Church + Youth & Unity = Hope
by Willie James Jennings
I see young people who are committed to Jesus and to living the life of faith, concretely in the everyday realities of political and social struggle. A new kind of orthodox Christian is rising up, one who joyously recites the creeds, sings the hymns of the church, and marches against injustice, protests against environmental abuse, and embraces people in the full range of their diversity. These are young people who love and respect their elders but refuse to embody their segregationist ways. These are young women who do not think feminist is a word foreign to faith and who are ready to build up the faithful by leading congregations. These are young men who reject narrow, Mad Men masculinity and refuse to be defined by how they gain and exercise power.
I see these young people in my classroom. I see them in the colleges, universities, and seminaries I visit.
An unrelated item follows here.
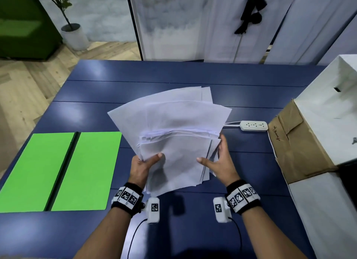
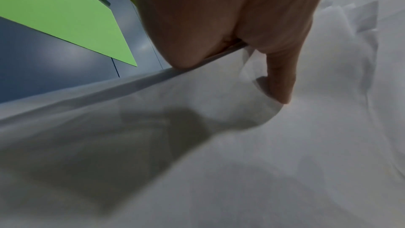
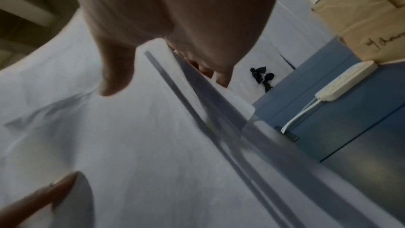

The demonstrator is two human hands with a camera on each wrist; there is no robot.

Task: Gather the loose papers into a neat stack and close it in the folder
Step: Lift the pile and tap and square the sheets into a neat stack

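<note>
Step in hand: gathering, not yet squared. Loose white paper sheets (image 1: 173, 135) held fanned and uneven above middle of dark blue bench (image 1: 193, 75), far ends splayed.

Left hand (image 1: 143, 166) grips left side of bundle, thumb on top, fingers underneath. Right hand (image 1: 218, 160) holds right side, thumb on top sheet, fingers curled behind edge.

Bright green open folder (image 1: 58, 171) lies flat near left edge of bench, apart from the sheets.

Next move probably: tap edges on bench to align, then carry left onto folder.
</note>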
I see them especially here in North Carolina as we march in protest against our extremist state government. Here I walk alongside them, sing and shout beside them, listen to their testimonies, watch their faith in action. I see them, African American women and men who are following the legacies of their civil rights mothers and fathers and who are holding the line against injustice, willing to place their bodies in trouble spaces for the sake of Jesus. I see them, Anglo American women and men who will not turn back from embracing their sisters and brothers of color and who announce by their lives that whiteness will not define them or determine how they will live but only a Savior who calls them to a new path of life together. I see it in the growing number of interracial young people who live neither/nor (neither white nor black) but both in the name of Jesus and who are demanding a church that embodies the true freedom of the gospel.
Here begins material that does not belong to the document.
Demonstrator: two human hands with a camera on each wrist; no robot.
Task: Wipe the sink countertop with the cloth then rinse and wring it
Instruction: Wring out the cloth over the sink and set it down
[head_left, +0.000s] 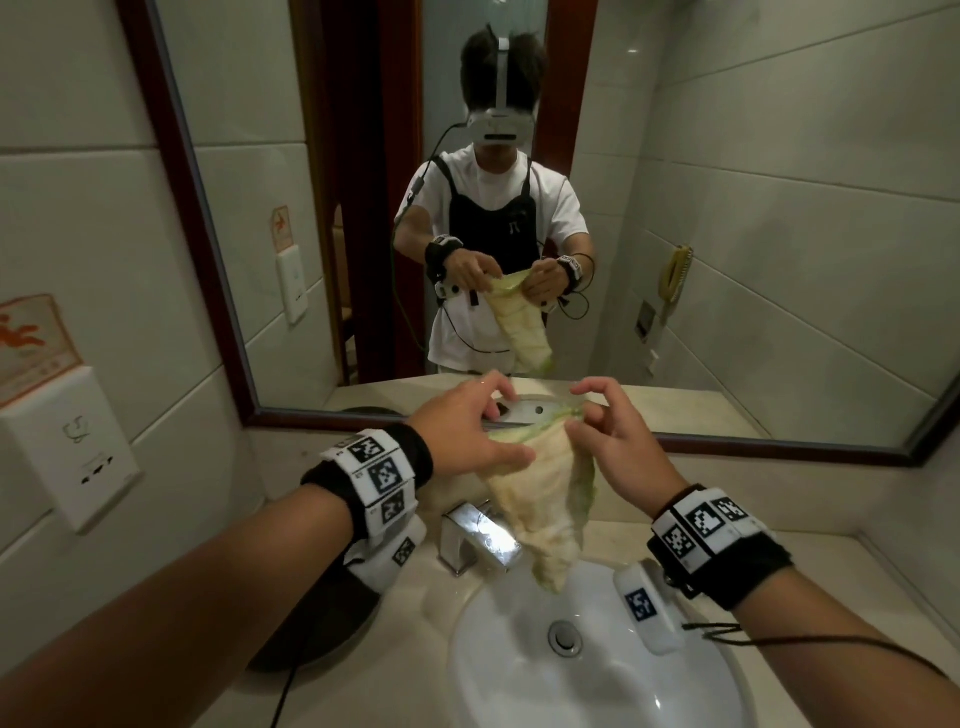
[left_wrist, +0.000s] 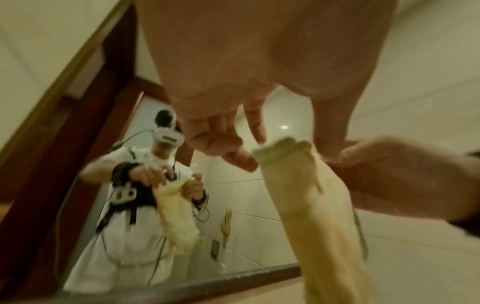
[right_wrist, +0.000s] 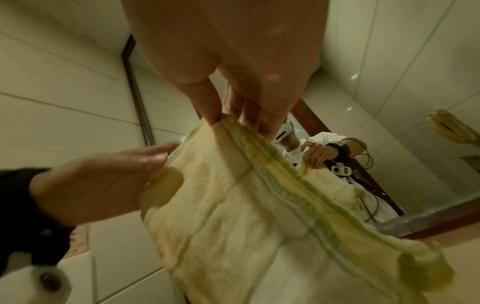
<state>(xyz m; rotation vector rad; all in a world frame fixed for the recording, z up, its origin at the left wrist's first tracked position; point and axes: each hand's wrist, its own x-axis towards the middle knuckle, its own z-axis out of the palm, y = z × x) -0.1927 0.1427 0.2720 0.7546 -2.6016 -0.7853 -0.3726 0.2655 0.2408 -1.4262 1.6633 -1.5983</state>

I see something else. I see churches, now of small and shrinking numbers, now of gray and graying heads who are becoming worried about their future and desperate in the present, so desperate that they may be willing finally to yield to the Spirit and trust their future to these very young people I see. I see churches that may finally be ready to allow that young woman, filled with the Holy Spirit and power, to lead them. I see churches that may finally be ready to give up the comfort of homogeneity, of a sameness that speaks death and not the life of the gospel. I see churches that may finally be ready to become the multitude, to become places where peoples of many languages and cultural worlds weave together a common life that can never be common but always requires the intoxicating efforts of listening and learning together. This is what gives me hope.
Willie James Jennings is associate professor of theology and black church studies at Duke Divinity School in Durham, NC. An ordained Baptist minister, he researches liberation theologies, cultural identities, and anthropology.